[REQUIREMENT]:
Return the listing below in full, with every line exactly as it is.

[DATA PROVIDED]:
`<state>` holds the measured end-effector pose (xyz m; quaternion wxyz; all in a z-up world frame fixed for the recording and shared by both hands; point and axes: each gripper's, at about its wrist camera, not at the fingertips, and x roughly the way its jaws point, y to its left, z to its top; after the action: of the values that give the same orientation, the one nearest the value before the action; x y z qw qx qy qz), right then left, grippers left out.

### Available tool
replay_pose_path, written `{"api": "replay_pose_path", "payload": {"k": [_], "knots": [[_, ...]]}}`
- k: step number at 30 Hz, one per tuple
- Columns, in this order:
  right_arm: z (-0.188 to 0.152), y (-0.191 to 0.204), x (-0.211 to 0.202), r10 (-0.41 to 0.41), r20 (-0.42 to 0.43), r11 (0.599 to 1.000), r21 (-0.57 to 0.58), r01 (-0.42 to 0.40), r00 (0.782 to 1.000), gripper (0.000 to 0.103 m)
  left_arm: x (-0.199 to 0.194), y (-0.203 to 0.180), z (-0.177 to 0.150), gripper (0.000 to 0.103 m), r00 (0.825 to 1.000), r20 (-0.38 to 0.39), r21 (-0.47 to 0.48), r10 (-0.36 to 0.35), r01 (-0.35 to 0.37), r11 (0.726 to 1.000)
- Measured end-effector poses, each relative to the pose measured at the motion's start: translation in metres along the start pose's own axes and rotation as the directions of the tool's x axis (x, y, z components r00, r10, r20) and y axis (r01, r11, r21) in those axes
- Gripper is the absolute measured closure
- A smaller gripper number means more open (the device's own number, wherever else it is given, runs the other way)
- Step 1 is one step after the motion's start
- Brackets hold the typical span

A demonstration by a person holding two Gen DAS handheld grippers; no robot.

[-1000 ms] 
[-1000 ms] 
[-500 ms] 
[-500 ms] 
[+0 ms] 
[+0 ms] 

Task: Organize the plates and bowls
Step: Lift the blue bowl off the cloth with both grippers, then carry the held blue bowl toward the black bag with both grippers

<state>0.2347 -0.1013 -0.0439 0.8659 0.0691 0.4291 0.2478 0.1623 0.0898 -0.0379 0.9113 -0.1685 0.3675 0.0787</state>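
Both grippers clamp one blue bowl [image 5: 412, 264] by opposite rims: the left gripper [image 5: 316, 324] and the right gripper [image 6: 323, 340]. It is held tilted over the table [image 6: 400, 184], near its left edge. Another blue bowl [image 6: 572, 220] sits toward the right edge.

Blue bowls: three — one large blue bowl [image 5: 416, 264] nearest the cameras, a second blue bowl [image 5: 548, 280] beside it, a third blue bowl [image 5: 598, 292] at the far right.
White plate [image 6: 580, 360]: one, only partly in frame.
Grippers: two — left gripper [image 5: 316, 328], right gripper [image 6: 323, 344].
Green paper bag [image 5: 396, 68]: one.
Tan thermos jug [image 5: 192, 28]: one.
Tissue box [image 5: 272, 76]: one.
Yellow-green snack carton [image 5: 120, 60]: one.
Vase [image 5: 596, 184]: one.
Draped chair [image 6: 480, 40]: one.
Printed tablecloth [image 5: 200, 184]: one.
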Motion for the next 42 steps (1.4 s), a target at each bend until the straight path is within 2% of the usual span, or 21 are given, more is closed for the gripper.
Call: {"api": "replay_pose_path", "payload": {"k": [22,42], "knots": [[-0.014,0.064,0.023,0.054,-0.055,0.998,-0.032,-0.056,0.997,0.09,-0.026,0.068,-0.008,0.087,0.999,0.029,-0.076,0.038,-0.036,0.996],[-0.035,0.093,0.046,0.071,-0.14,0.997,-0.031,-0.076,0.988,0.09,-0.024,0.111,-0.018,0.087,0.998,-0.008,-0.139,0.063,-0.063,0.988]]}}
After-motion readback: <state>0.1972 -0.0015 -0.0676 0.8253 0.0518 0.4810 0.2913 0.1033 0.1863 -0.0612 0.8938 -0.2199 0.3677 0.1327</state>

[EXERCISE RESPONSE]:
`<state>` holds the measured end-effector pose (xyz m; quaternion wxyz; all in a z-up world frame fixed for the recording and shared by both hands; point and axes: each gripper's, at about its wrist camera, not at the fingertips, and x roughly the way its jaws point, y to its left, z to its top; after the action: of the values that give the same orientation, the one nearest the value before the action; x y z qw qx qy qz), right then left, grippers left out.

### Available tool
replay_pose_path, written `{"api": "replay_pose_path", "payload": {"k": [_], "knots": [[_, ...]]}}`
- k: step number at 30 Hz, one per tuple
- Columns, in this order:
  right_arm: z (-0.188 to 0.152), y (-0.191 to 0.204), x (-0.211 to 0.202), r10 (-0.41 to 0.41), r20 (-0.42 to 0.43), r11 (0.599 to 1.000), r21 (-0.57 to 0.58), r01 (-0.42 to 0.40), r00 (0.782 to 1.000), gripper (0.000 to 0.103 m)
  left_arm: x (-0.199 to 0.194), y (-0.203 to 0.180), z (-0.177 to 0.150), gripper (0.000 to 0.103 m), r00 (0.825 to 1.000), r20 (-0.38 to 0.39), r21 (-0.47 to 0.48), r10 (-0.36 to 0.35), r01 (-0.35 to 0.37), r11 (0.726 to 1.000)
- Measured end-effector poses, each relative to the pose measured at the motion's start: translation in metres along the start pose's own axes and rotation as the directions of the tool's x axis (x, y, z components r00, r10, r20) and y axis (r01, r11, r21) in those axes
- Gripper is the absolute measured closure
- A smaller gripper number means more open (the device's own number, wherever else it is given, runs the other way)
- Step 1 is one step after the motion's start
- Brackets hold the typical span

A demonstration by a person holding two Gen DAS handheld grippers; no robot.

[-1000 ms] 
[-1000 ms] 
[-500 ms] 
[-500 ms] 
[+0 ms] 
[+0 ms] 

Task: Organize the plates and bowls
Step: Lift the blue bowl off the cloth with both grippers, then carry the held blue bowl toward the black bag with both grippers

<state>0.2347 -0.1013 -0.0439 0.8659 0.0691 0.4291 0.2478 0.1623 0.0898 -0.0379 0.9113 -0.1685 0.3675 0.0787</state>
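Both grippers clamp one blue bowl [image 5: 412, 264] by opposite rims: the left gripper [image 5: 316, 324] and the right gripper [image 6: 323, 340]. It is held tilted over the table [image 6: 400, 184], near its left edge. Another blue bowl [image 6: 572, 220] sits toward the right edge.

Blue bowls: three — one large blue bowl [image 5: 416, 264] nearest the cameras, a second blue bowl [image 5: 548, 280] beside it, a third blue bowl [image 5: 598, 292] at the far right.
White plate [image 6: 580, 360]: one, only partly in frame.
Grippers: two — left gripper [image 5: 316, 328], right gripper [image 6: 323, 344].
Green paper bag [image 5: 396, 68]: one.
Tan thermos jug [image 5: 192, 28]: one.
Tissue box [image 5: 272, 76]: one.
Yellow-green snack carton [image 5: 120, 60]: one.
Vase [image 5: 596, 184]: one.
Draped chair [image 6: 480, 40]: one.
Printed tablecloth [image 5: 200, 184]: one.
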Motion for the next 42 steps (1.4 s), a target at each bend until the straight path is within 2% of the usual span, or 21 are given, more is closed for the gripper.
Call: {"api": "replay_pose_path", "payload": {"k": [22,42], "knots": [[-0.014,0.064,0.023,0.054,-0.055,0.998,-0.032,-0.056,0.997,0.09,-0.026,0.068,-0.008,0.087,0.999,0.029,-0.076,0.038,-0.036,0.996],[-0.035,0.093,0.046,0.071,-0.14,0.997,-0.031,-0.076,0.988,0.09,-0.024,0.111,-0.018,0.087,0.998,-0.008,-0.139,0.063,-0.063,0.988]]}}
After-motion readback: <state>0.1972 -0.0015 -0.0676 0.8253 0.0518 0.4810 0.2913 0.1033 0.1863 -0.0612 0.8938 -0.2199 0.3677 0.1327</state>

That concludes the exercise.